Opening of the exhibition by Alex Adriaansens (director of V2_)
July 12th - Graduation presentations
Four graduation projects will be presented:
14:00-14:45 Alex Reuneker: the influence of interactivity on immersion in literature
14:45-15:30 Sylvain Vriens: surveillance: the new urban religion / defining reality
15:30-16:15 Erik Hekman / Michiel Stade: continuous physical prototyping in generative design: a LEGO-based architecture approach
16:15-17:00 Elena Gavrielidou: spatial navigation and women
The presentations are public and open for anyone that is interested to attend.
July 17th - TOKO Workshop
TOKO workshops are about technical topics in the field of art, design and technology. Get inspiration or technical help from all the participants for your own creative projects. Each workshop speakers are being invited to share their knowledge and experiences. This 5th TOKO will be about RFID, radio-frequency identification, the tags commonly used in all kinds of plastic cards like access badges and library cards.
Confirmed speakers for this TOKO are: Iris Douma (tovernoot.nl), Leo van der Veen (nr37.nl) and Marc Boon (marcboon.com). Iris and Leo will show examples of creative use of RFID and will have a hands-on session where you will be using tags and readers yourself.
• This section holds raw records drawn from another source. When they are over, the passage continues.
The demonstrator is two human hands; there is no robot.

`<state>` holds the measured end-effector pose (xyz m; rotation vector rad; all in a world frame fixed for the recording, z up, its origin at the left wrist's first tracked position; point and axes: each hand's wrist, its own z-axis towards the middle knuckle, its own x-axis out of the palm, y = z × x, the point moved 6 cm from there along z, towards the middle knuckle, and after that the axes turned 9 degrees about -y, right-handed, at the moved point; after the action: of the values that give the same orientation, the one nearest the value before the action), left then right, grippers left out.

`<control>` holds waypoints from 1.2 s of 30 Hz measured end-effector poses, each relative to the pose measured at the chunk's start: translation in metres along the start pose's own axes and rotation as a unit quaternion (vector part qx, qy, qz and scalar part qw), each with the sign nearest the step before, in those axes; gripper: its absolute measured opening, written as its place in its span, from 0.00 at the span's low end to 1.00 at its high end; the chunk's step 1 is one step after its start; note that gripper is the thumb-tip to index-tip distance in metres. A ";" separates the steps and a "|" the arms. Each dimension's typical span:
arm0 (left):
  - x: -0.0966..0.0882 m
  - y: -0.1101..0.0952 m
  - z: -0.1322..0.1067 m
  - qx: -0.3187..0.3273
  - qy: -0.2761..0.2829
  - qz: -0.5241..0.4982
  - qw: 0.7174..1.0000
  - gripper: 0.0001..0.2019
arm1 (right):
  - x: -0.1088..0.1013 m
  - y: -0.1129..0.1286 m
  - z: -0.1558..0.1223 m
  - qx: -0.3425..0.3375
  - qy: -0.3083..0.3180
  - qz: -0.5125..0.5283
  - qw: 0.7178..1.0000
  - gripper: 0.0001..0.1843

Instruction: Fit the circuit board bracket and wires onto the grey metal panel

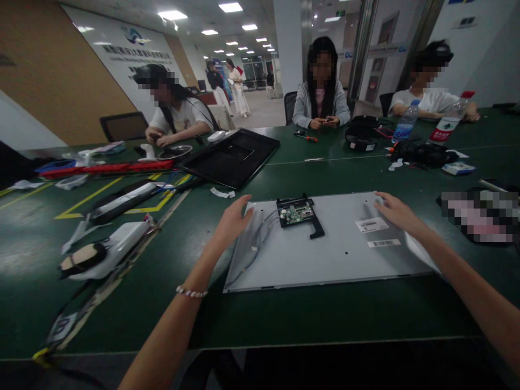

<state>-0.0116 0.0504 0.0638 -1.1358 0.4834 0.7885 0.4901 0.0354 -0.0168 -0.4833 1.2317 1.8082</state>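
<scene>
A flat grey display panel (337, 262), seen from its back, lies before me with its near edge toward me. My left hand (234, 221) grips it at the far left corner, thumb on top and the other fingers partly hidden along the edge. At the far right corner my right hand (397, 211) holds the opposite side in a similar way. Between the hands, a green circuit board (298, 214) in a black bracket (317, 227) sits on the panel's back. Thin grey cables (260, 244) run from it toward the left edge. Two white labels (371, 225) are on the right.
Beyond the panel lies a black monitor housing (231, 157). Long white-and-black devices (117, 244) lie at the left. An orange screwdriver (311, 139), bottles (406, 122) and a tangle of black cables (422, 154) are farther off. Several people sit or stand across the green table (325, 319).
</scene>
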 end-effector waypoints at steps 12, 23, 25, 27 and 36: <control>0.090 -0.061 0.010 0.192 0.254 -0.030 0.948 0.51 | 0.014 0.003 -0.021 -0.065 0.012 -0.020 0.998 0.29; 0.106 -0.099 -0.031 0.211 0.279 -0.084 0.933 0.51 | 0.014 0.002 -0.025 -0.059 0.012 -0.017 0.998 0.33; 0.111 -0.100 -0.038 0.207 0.273 -0.099 0.934 0.50 | 0.013 0.001 -0.025 -0.052 0.011 -0.018 0.998 0.33; 0.114 -0.099 -0.041 0.208 0.260 -0.109 0.937 0.51 | 0.013 0.000 -0.025 -0.046 0.005 -0.018 0.999 0.32; 0.114 -0.109 -0.057 0.217 0.254 -0.092 0.938 0.51 | 0.013 0.001 -0.029 -0.044 0.012 -0.028 0.999 0.34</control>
<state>0.1472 0.0098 0.0298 -0.9411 0.9186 0.1923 0.4783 0.0154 -0.0378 -0.5851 1.1453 1.8194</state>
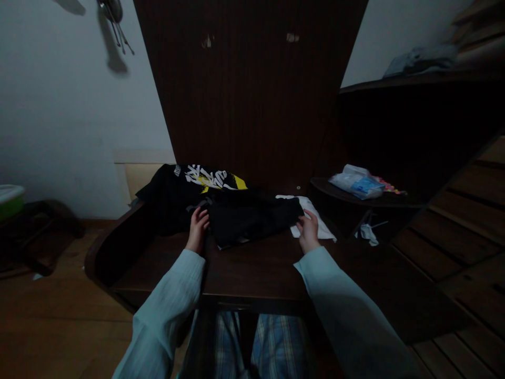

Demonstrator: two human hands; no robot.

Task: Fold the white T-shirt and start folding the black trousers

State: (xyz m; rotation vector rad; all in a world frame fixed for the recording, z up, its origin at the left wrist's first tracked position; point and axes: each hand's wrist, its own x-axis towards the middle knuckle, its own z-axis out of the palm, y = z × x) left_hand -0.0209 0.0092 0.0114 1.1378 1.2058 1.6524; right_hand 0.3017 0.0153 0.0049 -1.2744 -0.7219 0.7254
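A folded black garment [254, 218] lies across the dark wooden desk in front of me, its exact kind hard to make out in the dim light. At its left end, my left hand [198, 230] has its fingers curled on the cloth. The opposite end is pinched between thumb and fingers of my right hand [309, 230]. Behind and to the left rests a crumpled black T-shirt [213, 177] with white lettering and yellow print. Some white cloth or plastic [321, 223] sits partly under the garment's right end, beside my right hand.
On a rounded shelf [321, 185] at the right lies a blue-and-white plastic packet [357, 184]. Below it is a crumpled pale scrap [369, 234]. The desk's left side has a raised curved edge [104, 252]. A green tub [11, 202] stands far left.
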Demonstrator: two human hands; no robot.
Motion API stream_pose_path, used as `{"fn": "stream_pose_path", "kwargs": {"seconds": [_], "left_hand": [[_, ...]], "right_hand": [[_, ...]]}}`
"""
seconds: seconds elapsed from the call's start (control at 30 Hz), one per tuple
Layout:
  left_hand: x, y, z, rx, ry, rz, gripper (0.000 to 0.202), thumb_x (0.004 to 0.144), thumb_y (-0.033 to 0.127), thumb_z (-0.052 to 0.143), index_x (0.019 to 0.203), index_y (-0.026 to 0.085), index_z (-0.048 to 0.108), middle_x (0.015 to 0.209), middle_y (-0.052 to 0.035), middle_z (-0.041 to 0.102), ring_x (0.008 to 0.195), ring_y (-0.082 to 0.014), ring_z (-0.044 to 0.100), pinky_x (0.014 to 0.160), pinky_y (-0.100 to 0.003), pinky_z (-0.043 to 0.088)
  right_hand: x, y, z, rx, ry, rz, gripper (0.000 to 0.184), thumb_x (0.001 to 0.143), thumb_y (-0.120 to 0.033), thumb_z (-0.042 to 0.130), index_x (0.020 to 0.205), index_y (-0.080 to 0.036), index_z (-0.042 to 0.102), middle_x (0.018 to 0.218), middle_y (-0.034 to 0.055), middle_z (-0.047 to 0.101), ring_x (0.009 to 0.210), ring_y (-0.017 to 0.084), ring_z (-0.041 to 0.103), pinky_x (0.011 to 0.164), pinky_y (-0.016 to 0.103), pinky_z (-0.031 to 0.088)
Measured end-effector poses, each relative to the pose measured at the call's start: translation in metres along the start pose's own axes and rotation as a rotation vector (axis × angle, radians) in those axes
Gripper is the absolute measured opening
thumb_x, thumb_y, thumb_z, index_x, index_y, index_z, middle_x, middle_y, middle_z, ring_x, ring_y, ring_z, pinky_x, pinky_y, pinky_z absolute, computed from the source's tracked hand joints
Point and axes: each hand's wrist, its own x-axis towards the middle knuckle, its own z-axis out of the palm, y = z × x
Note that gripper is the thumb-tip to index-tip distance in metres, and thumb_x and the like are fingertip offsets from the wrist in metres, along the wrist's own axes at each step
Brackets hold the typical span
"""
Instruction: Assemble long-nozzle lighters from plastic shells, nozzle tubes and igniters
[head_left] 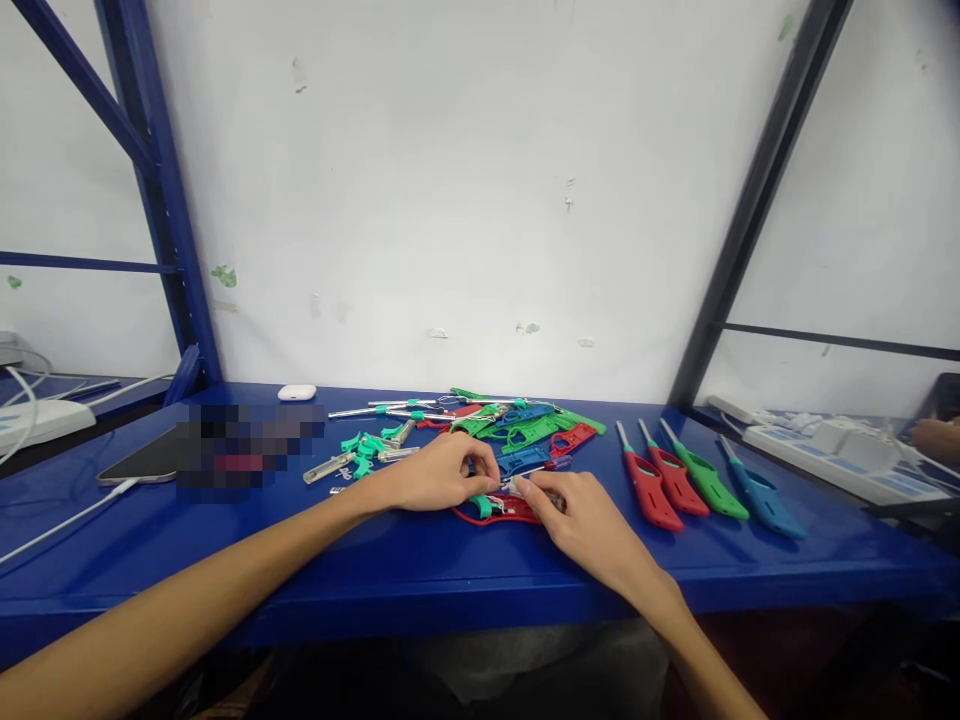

Marc's session will also be very hands-on. He created the 'RFID sniffer', a simple analog electronic circuit which can detect the presence of RFID tags. You can buy some electronic parts from him and solder your own RFID sniffer during the workshop.
The workshop is open for everyone. Please send an email to email@example.com to register for free and get more information. Visit dewar.nl/toko for the latest news.
July 19th - Masterclass Creative Research
There must be more room for creativity and unconventional ideas in scientific research. Only through dealing creatively with research itself can we achieve results that could otherwise not be envisioned, and can science remain groundbreaking. Just as in the Dutch concept of autonomous artists, there should be free-thinking and creative scientists - autonomous scientists.
This idea is central in the Media Technology MSc programme of Leiden University. In the masterclass this creative research concept is presented - with many examples - and is much room for discussion. Some examples and results of unconventional scientific research are presented as installations in the exposition.
The masterclass is taught by Maarten Lamers and Bas Haring (Leiden University, Media Technology MSc programme) and is part of the six years creative research exposition presented by the V2_Institute for the Unstable Media.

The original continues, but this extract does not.